At some point these dog days had rendered his skull a syrupy, substanceless porridge of what it used to be when it wasn't bubbling inside hell's iron-hot oven. He's stuck between a rock and a hard place to measure whether Rosemeadow was the one running a fever or just him. And all the coastal torridity is only more magnified when you're in the most astir place planet Earth has to offer for Saturday evening antics.

The uptown plaza in Rosemeadow is paraded with throngs of people on cream-colored cobblestone concrete and a slew of sales by the strip mall; a color-blasted kaleidoscope of things Liam couldn't care less for.

The spring of heat is aculeate and sour to the touch underneath the summer-land hellscape and the cinnamon smell of some Auntie Anne's across the street.

Honey gold street lamps line the walkway and Liam's seated criss-cross on the sidewalk beside one. This part of the uptown is as deserted as it gets, save for a stream of people always swamping the antique store like fish in clusters. Henry called it the second coming of gold rush hysterics since some old crow purchased a painting there that turned out to be worth a couple million.

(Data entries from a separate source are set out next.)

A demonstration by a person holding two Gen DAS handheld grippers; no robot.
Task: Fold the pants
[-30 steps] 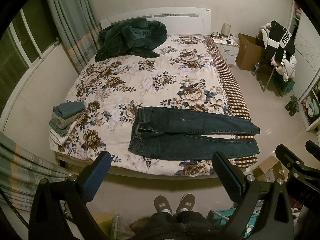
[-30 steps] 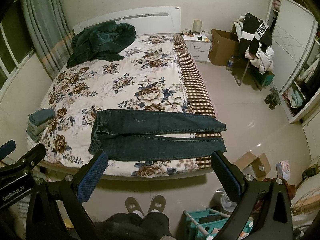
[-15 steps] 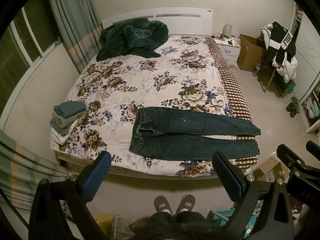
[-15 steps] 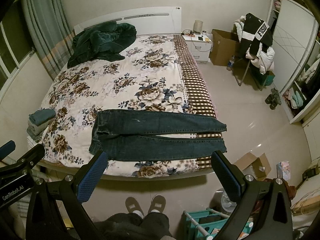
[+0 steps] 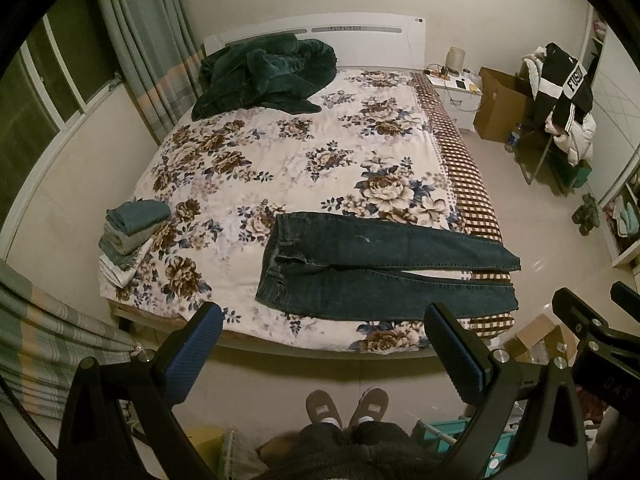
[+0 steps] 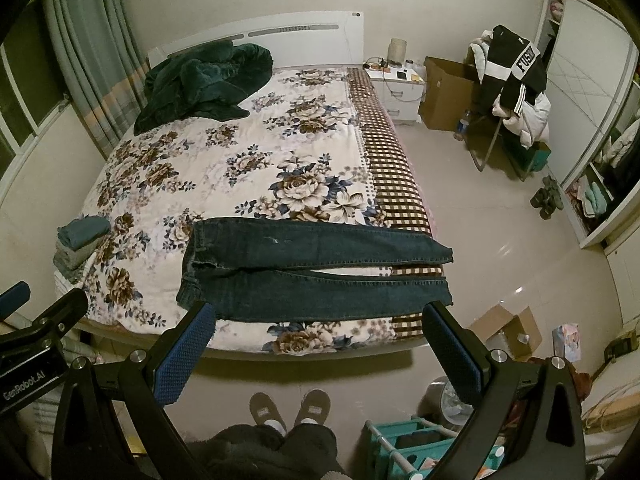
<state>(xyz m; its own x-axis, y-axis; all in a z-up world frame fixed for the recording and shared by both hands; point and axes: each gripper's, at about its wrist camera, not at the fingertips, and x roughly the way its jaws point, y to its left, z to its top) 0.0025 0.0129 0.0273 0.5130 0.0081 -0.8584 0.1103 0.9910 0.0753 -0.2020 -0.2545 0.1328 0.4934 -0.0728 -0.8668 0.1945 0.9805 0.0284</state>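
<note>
Two pairs of tongs are hovering above the floor at the foot of the bed [image 5: 280, 168], well back from the mattress: the left tongs [image 5: 323, 354] and the right tongs [image 6: 320, 354] are both standing wide apart, with nothing between their blue pads. The dark blue jeans [image 5: 384, 268] are lying flat along the foot edge of the bed, on the floral quilt [image 5: 256, 160]; the waistband is pointing toward the bed's left side and the two legs are stretching side by side toward the right edge. The cuffs are reaching the checked blanket [image 5: 464, 172] at the bed's right foot corner and are sitting at that edge or slightly over it. The near leg is running just inside the foot edge, leaving only a narrow strip of quilt before the drop.

A stack of folded clothes [image 5: 130, 236] is sitting near the left foot corner, well apart from the jeans. A heap of dark green fleece [image 5: 264, 76] is resting by the headboard. The wide middle of the quilt beyond the jeans is lying bare. The person's slippers [image 5: 346, 406] are standing on the floor below the tongs, and an open cardboard box [image 6: 506, 330] is lying beyond the right foot corner.
</note>
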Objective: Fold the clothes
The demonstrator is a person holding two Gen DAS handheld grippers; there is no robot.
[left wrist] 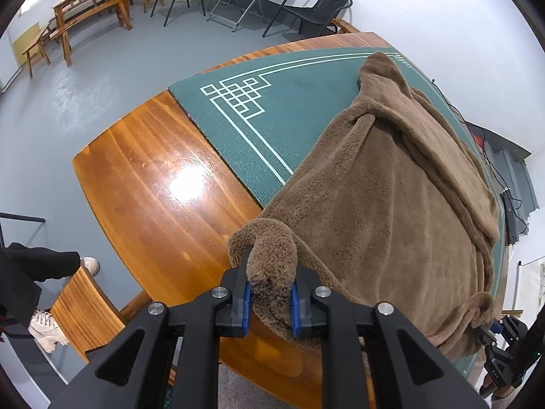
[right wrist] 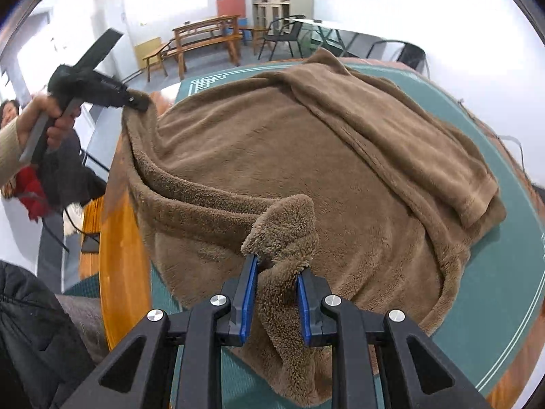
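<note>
A brown fleece garment point(left wrist: 391, 197) lies spread over a green mat point(left wrist: 265, 116) on a wooden table point(left wrist: 153, 177). My left gripper point(left wrist: 271, 301) is shut on the garment's near left corner, at the table's front edge. My right gripper point(right wrist: 276, 301) is shut on the near right corner of the garment point(right wrist: 306, 156). The left gripper also shows in the right wrist view point(right wrist: 138, 101), holding its corner lifted. The right gripper shows in the left wrist view point(left wrist: 490, 332) at the lower right. A folded strip of fleece lies along the garment's far side.
The green mat point(right wrist: 504, 272) has a white line pattern. Wooden benches point(left wrist: 92, 10) and black chairs point(left wrist: 313, 6) stand on the grey floor beyond the table. A wooden stool point(left wrist: 85, 310) and a person's white shoes point(left wrist: 47, 330) are at the lower left. Cables point(left wrist: 477, 129) run off the table's right side.
</note>
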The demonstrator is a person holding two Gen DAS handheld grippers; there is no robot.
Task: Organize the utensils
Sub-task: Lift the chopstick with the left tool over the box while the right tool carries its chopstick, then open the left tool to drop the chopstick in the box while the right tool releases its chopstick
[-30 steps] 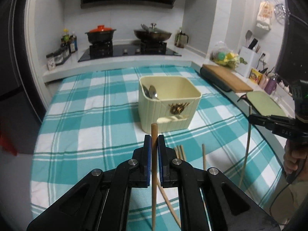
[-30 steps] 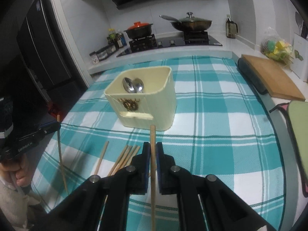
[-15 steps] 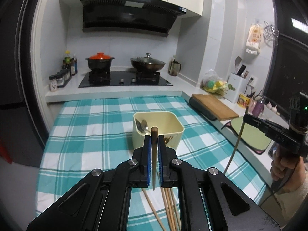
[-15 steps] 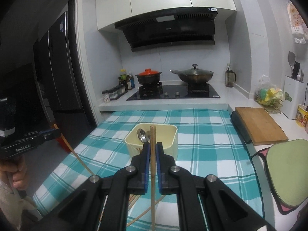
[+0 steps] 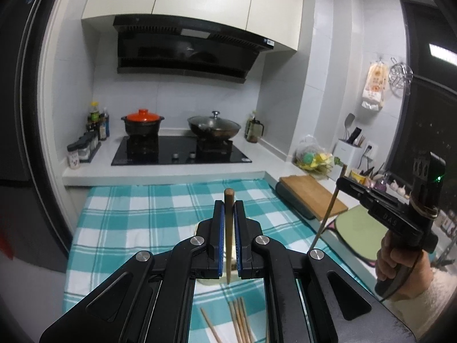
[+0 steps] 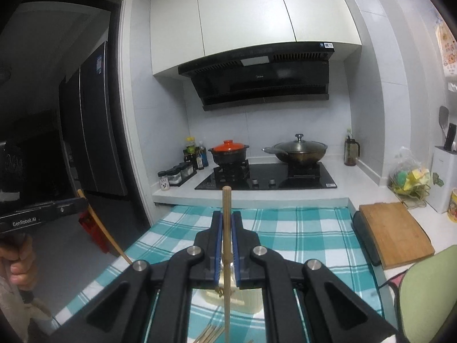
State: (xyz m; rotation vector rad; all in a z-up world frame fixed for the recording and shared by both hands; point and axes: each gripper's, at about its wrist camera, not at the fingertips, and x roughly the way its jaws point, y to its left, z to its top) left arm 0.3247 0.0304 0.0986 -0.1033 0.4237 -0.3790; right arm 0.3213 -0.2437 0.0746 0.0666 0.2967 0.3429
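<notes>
My left gripper (image 5: 228,204) is shut on a wooden chopstick (image 5: 228,243) that stands upright between the blue pads, high above the table. My right gripper (image 6: 226,214) is shut on a second upright chopstick (image 6: 226,294). The cream utensil box (image 6: 248,303) sits on the checked cloth below, mostly hidden behind the fingers; only a sliver of the box (image 5: 204,281) shows in the left wrist view. Several loose chopsticks (image 5: 238,323) lie on the cloth in front of it. In each view the other gripper shows at the side, held by a hand (image 5: 397,260).
A teal checked cloth (image 5: 137,217) covers the table. A wooden cutting board (image 6: 391,234) and a green mat (image 6: 428,291) lie to the right. Behind are a hob with a red-lidded pot (image 5: 142,124) and a wok (image 5: 214,127), and spice jars (image 5: 82,151). A dark fridge (image 6: 91,143) stands at the left.
Both grippers have risen well above the table with their chopsticks still gripped, and now point more level. The box has dropped low in both views, behind the fingers.
</notes>
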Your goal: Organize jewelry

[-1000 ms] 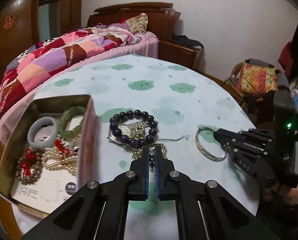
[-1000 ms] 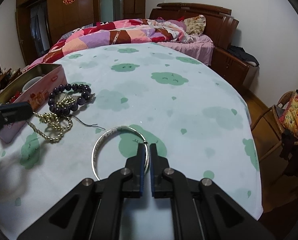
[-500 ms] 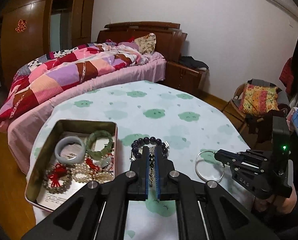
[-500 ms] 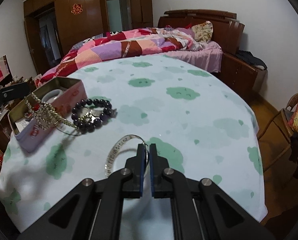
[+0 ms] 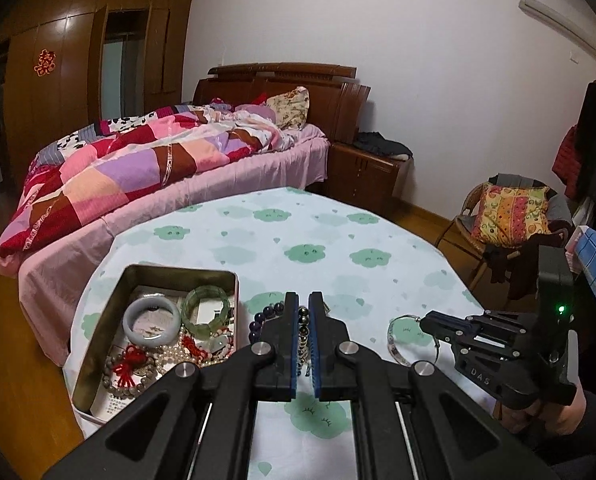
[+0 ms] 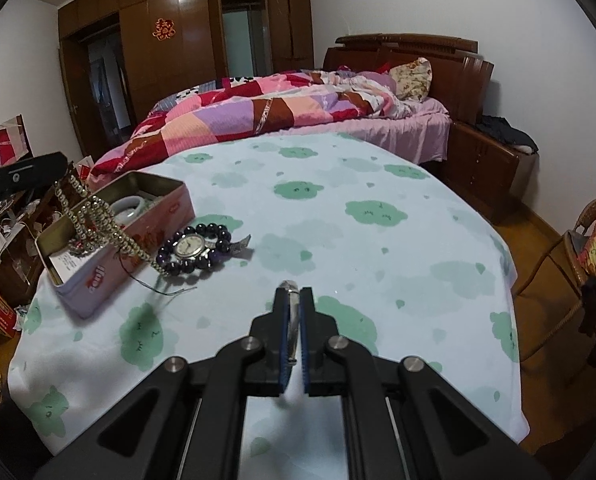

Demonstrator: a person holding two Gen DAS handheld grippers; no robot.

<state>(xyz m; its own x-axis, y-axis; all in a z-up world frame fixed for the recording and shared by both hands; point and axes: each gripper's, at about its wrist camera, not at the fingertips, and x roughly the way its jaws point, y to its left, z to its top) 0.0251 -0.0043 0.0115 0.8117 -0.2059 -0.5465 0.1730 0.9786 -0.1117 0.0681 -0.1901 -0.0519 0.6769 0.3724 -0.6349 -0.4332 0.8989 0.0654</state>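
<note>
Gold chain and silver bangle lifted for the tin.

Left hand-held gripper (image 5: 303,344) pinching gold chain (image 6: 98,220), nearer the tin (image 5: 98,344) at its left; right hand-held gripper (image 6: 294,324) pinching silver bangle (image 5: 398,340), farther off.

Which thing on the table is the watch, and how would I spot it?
Find the round table with green clouds, then the pink tin near its edge. Beside the tin lies a ring of dark beads; the watch rests within it, the only thing with a pale round dial.
</note>
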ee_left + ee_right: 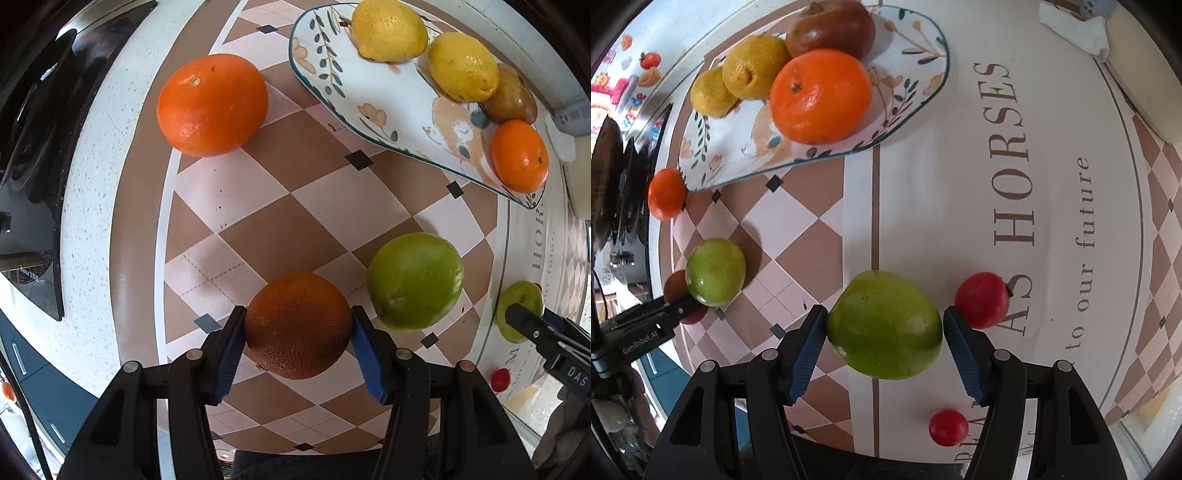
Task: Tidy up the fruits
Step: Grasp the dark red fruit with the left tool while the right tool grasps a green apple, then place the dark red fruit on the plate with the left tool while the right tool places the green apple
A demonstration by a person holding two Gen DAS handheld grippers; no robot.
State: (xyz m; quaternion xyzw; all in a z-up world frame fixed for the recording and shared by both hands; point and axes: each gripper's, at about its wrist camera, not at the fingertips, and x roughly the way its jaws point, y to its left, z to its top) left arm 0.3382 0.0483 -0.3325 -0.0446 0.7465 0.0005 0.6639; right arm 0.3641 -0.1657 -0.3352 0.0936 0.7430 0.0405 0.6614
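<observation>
My left gripper is shut on a dark, rough-skinned orange, both blue pads pressing its sides, just over the checked mat. My right gripper is shut on a green fruit above the mat's white lettered band. A second green fruit and a bright large orange lie loose on the mat. The flowered plate at the far right holds two lemons, a brown fruit and a small orange.
Two small red fruits lie on the mat beside the right gripper. A black cooktop borders the speckled white counter on the left. A white box edge stands at the far right.
</observation>
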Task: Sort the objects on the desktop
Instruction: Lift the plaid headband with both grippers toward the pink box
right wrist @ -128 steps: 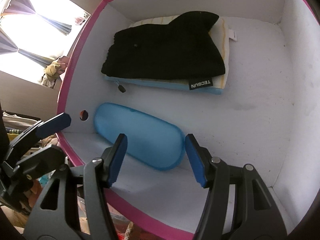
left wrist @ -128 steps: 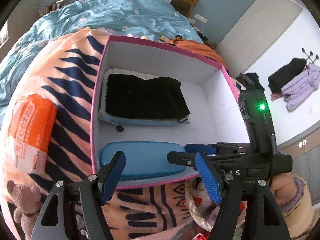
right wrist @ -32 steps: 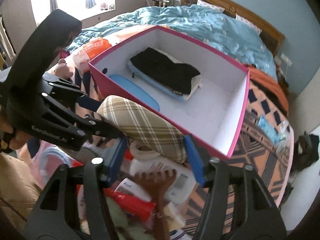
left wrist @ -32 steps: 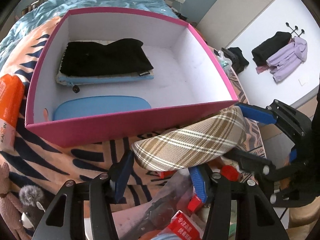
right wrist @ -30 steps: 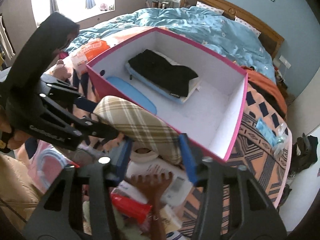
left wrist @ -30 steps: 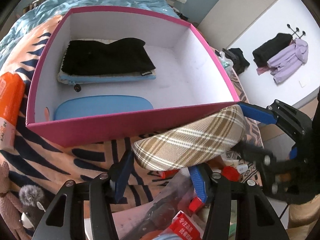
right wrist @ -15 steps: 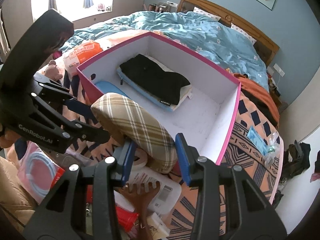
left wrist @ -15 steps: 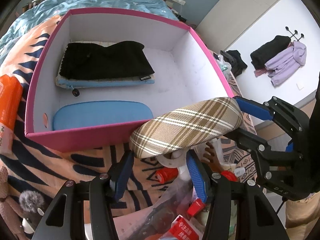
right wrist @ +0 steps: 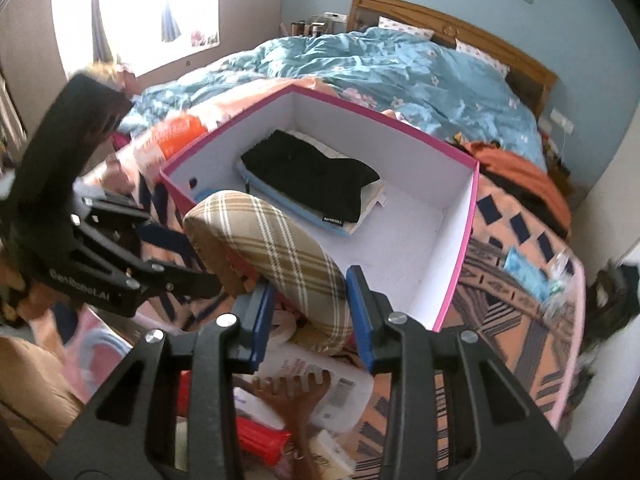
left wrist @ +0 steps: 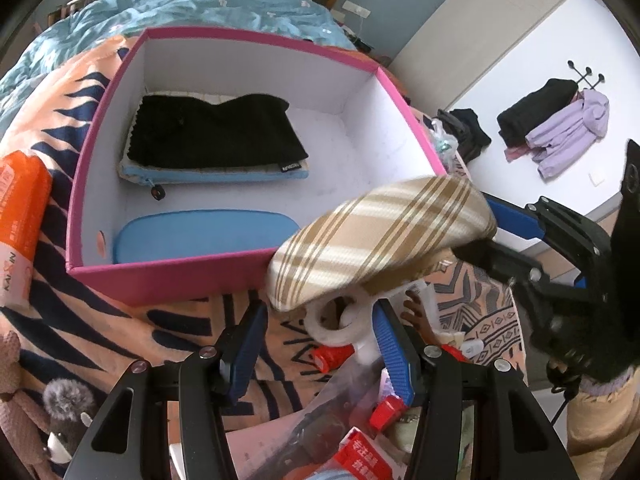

An augmenting lilt of hyperpop radio music wafts from the little ice cream shop behind them. Henry sits with his untied shoes on the sidewalk gutter as he eats a salad and natters to himself like the chatterbox he pretends not to be. Liam puts forth his best attempt to pose like he can hear him babble over the teeming pedestrian cacophony.

"And, then, she said,'' he says, mouth full of something that should've looked like, you know, actually chewing, "It's because you aren't 6'4. What did you think was gonna happen?' Then I said, 'I am when I put my shoes on.' And then she walked away from me," Henry drones with a placid kind of static in his tone.

"If you ask Drew enough times, he'll give you money to go get height enhancement surgery in China with," Liam comments wryly, dryly prodding at the weeds growing within a narrow crevice of the uptown's carefully carved cobblestone pathway.

"Here," Henry wiggles a tomato off his plastic fork and onto Liam's paper plate beside him. "You think they can change my hair color too?"

"A plain old hairdresser can do that," Liam scoffs, stabbing at the tomato and rolling his head to serve Henry an incredulous look.

Henry forks over another tomato from his small amassment. "No, I mean, like, permanently," he clarifies.

Liam's face has dubious written all over it. "Well, what color do you want it?"

"Green."

"Henry, I swear-"

"Hear me out!"

"How is this," Liam vaguely gestures to Henry's full upper half, "not green enough for you?"

"Listen, listen! It's too much of a drag to keep up with, alright?" Henry raises his hands in defense.

"Well, you seem to be doing just fine. I don't even know what your real hair color is."

"Dude, we went to grade school together, how do you not remember?" Henry frowns.

Liam hooks his head around stiffly. "Well, it's not like I knew you back then. Plus you were a grade higher." He reasons it twice; it'd be easy to figure out by probably just perusing an old yearbook or something-if he cared to. Not like he did. Having Henry around was closer to having a second sister than a friend. You're stuck with her and you know you'll part ways at some point but she's what you got and you make do with it.